Dataset entries
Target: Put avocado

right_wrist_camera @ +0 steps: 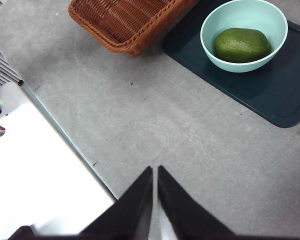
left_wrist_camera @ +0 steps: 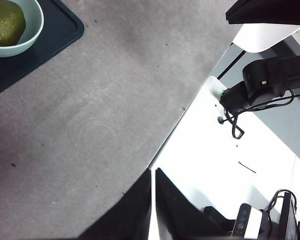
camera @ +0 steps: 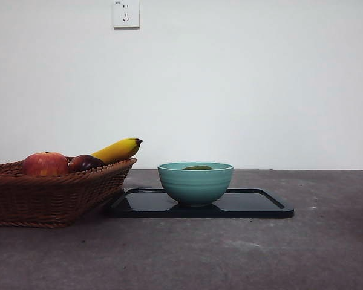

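Note:
The dark-green avocado (right_wrist_camera: pixel 242 44) lies inside a pale teal bowl (right_wrist_camera: pixel 210 41) that stands on a dark tray (right_wrist_camera: pixel 270 95). In the front view only the avocado's top (camera: pixel 198 167) shows above the bowl's rim (camera: pixel 195 184); the tray (camera: pixel 254 205) lies under it. It also shows in the left wrist view (left_wrist_camera: pixel 6 22). My left gripper (left_wrist_camera: pixel 153 175) is shut and empty, over the table's edge, far from the bowl. My right gripper (right_wrist_camera: pixel 155 172) is shut and empty, above bare table, away from the tray. Neither arm shows in the front view.
A wicker basket (camera: pixel 48 193) stands left of the tray, holding a red apple (camera: pixel 45 164), a dark purple-red fruit (camera: pixel 85 162) and a banana (camera: pixel 118 150). The basket's corner (right_wrist_camera: pixel 125 22) shows in the right wrist view. A white stand with cables (left_wrist_camera: pixel 240 115) lies beyond the table edge.

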You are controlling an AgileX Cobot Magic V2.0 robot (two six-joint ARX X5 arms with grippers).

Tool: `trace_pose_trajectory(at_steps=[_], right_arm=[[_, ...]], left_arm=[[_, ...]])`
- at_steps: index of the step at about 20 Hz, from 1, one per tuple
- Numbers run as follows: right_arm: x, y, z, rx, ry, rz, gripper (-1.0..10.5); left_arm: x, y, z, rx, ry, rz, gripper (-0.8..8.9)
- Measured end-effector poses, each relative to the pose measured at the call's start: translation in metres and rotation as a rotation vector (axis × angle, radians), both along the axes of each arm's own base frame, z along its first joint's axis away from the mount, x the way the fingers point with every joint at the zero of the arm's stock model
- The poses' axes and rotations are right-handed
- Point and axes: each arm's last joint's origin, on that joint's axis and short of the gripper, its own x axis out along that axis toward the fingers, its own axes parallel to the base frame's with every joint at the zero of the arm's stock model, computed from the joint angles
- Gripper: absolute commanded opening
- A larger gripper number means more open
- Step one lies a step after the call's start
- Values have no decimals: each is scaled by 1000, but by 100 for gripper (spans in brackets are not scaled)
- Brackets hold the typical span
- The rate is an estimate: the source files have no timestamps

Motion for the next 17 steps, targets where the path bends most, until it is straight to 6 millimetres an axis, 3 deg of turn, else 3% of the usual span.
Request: trace_pose_trajectory(at_steps=[6, 9, 12, 14, 17], right_arm=[[0, 0, 0, 0, 0, 0, 7], [0, 0, 0, 0, 0, 0, 7], [0, 0, 0, 0, 0, 0, 7], [0, 0, 0, 0, 0, 0, 7], [0, 0, 0, 0, 0, 0, 7]], left_arm=[[-1, 2, 6, -29, -68, 6, 9], [6, 14, 28, -101, -397, 104, 9], [2, 36, 50, -172, -822, 309, 9], [-8, 52, 48, -162, -1022, 489, 9], [-26, 72, 18, -63, -1129, 773, 9]])
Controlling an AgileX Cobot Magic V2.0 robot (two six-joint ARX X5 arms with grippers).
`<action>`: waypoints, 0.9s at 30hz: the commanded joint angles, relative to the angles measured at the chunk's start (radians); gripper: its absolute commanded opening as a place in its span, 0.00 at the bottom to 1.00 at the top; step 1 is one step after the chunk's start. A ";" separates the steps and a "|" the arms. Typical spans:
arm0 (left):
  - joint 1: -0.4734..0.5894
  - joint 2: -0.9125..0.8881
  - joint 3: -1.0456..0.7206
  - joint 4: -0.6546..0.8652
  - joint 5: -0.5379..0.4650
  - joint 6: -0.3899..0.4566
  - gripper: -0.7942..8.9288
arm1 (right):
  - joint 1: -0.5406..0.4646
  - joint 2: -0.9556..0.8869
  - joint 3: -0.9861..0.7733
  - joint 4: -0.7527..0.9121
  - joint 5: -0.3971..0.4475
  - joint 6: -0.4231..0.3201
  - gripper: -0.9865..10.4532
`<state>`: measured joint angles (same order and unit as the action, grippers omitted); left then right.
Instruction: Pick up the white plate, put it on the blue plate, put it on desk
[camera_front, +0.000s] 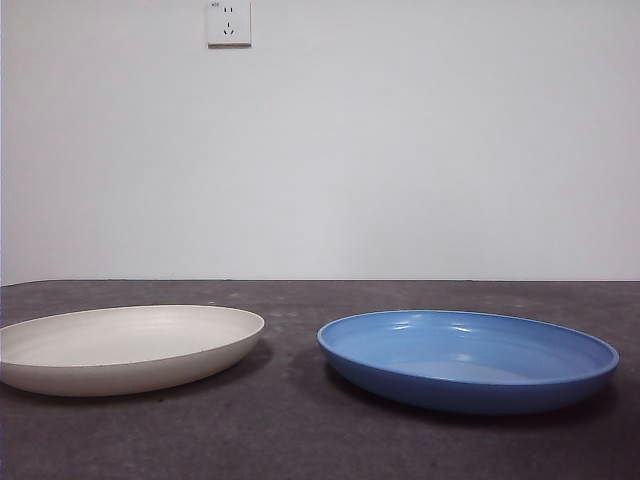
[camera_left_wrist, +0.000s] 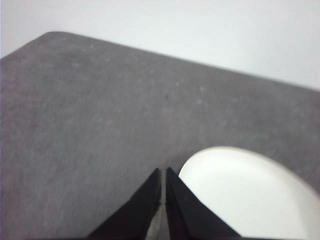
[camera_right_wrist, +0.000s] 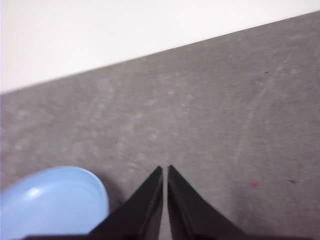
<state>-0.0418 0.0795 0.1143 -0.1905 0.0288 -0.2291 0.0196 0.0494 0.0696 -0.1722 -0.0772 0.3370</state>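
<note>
The white plate (camera_front: 125, 345) lies flat on the desk (camera_front: 300, 430) at the left of the front view. Beside it, with a gap between them, sits the glossy blue plate (camera_front: 468, 358) on the right. Neither arm shows in the front view. My left gripper (camera_left_wrist: 163, 171) hangs shut above the desk (camera_left_wrist: 90, 125), just off the rim of the white plate (camera_left_wrist: 250, 195). My right gripper (camera_right_wrist: 164, 169) is also shut, over bare desk (camera_right_wrist: 225, 125) next to the blue plate (camera_right_wrist: 52, 202). Neither gripper holds anything.
A white wall with a power socket (camera_front: 228, 22) rises behind the desk's far edge. The desk's rounded corner (camera_left_wrist: 52, 35) shows in the left wrist view.
</note>
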 joint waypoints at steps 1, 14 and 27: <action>-0.001 0.047 0.051 0.016 0.002 -0.055 0.10 | 0.014 0.043 0.048 0.013 -0.001 0.089 0.10; -0.031 0.389 0.394 -0.021 0.022 -0.111 0.10 | 0.069 0.425 0.344 -0.016 -0.095 0.100 0.10; -0.039 0.624 0.651 -0.113 0.257 -0.051 0.10 | 0.073 0.700 0.715 -0.258 -0.321 -0.090 0.10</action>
<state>-0.0772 0.6926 0.7479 -0.3046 0.2687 -0.3073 0.0906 0.7380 0.7620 -0.4274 -0.3901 0.2981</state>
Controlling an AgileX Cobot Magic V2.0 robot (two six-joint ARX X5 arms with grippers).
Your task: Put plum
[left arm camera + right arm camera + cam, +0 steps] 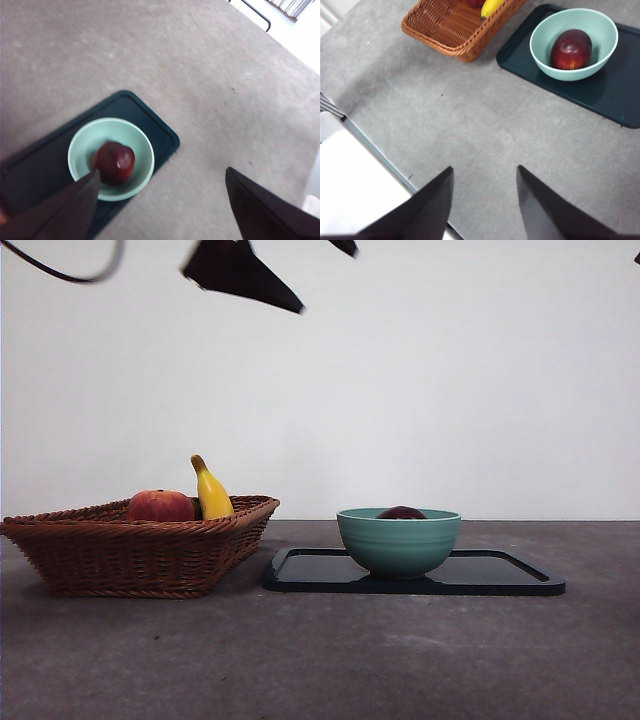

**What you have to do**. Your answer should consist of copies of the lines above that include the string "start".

**Response**.
- Measured end-effector poses, each relative to the pose measured at the call's start: translation in metres and rotation as a rotation vector (axis × angle, radians), both along the axes of each arm's own base frame, z along its first joint's axis away from the mount, x the way the fingers point with every joint at the zero of the arm's stock model
- Step one lies a step after the call's start
`<action>`: waypoints, 0.9s at 30hz: the commanded joint angles, relative to the angles measured at the chunk's start (radians); gripper: its absolute commanded opening as a place in its span, 0.00 at the bottom to 1.00 at the top; step 1 is one step after the chunk's start. A ";" separates the steps and a "|" the arms. Typical spans:

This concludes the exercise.